未吸着の不純物を、平衡化と同じpH・塩濃度のバッファーで洗い流します。目的成分はまだカラムに残っている状態です。

 

(5)溶出(エリューション)

塩濃度やpHを段階的または連続的に変化させて、目的成分をカラムから溶出させます。

 

(6)検出・回収

吸光度計や導電率計などを使って、溶出された成分をモニターし、目的のピークを回収します。

 

(7)再生

高濃度の塩などを用いて、カラム残存不純物を取り除き、交換樹脂を使用前の状態に戻します。陰イオン交換カラムでは水酸化ナトリウム、陽イオン交換カラムでは塩酸などを用いる場合もあります。

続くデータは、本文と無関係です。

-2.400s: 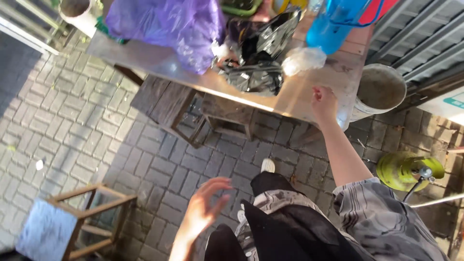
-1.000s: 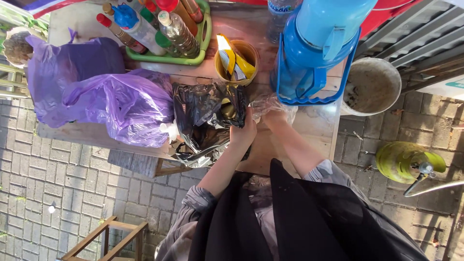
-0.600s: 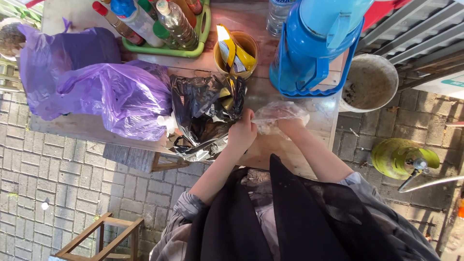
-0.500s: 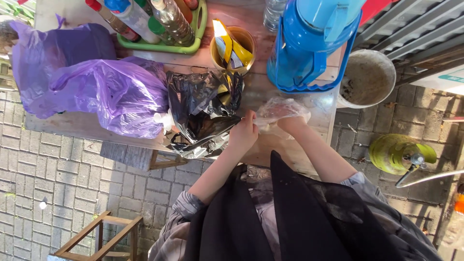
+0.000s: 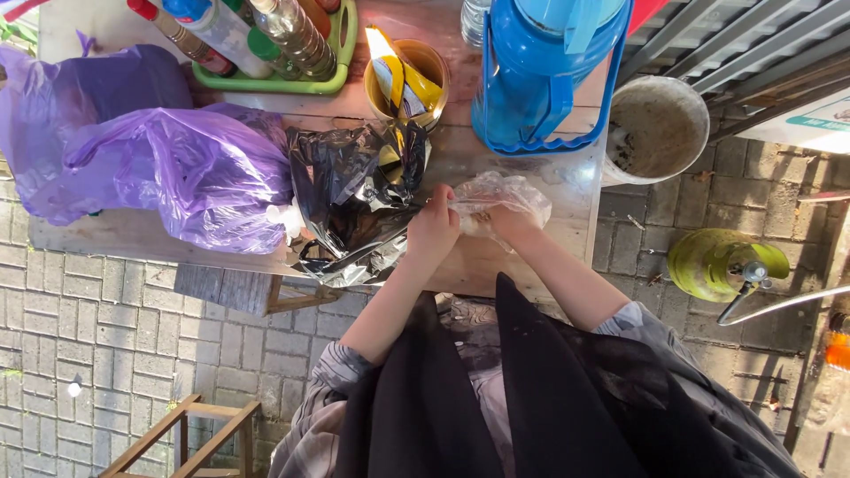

図4には、NaClを用いたグラジエント溶出~再生のクロマトグラム例を示します。このように、イオン交換担体への吸着力(電荷)の差を利用して、目的成分を分離することが出来ます。

 

溶出~再生時のクロマトグラム例
【図4 溶出~再生時のクロマトグラム例】

 

6.まとめ

イオン交換クロマトグラフィーは、分子の電荷特性を利用した強力な分離手法です。原理や仕組みをしっかり理解することで、さまざまな生体分子の精製に応用できます。特に、今回例に挙げて紹介した陰イオン交換クロマトグラフィーは、核酸や酸性分子の分離において非常に効果的で、研究・産業分野を問わず重要な技術となっています。

初めての方でも、手順ややり方を順を追って学べば、きっと扱えるようになります。少しずつ知識と経験を積み重ねながら、イオン交換クロマトグラフィーの可能性をぜひ広げてみてください。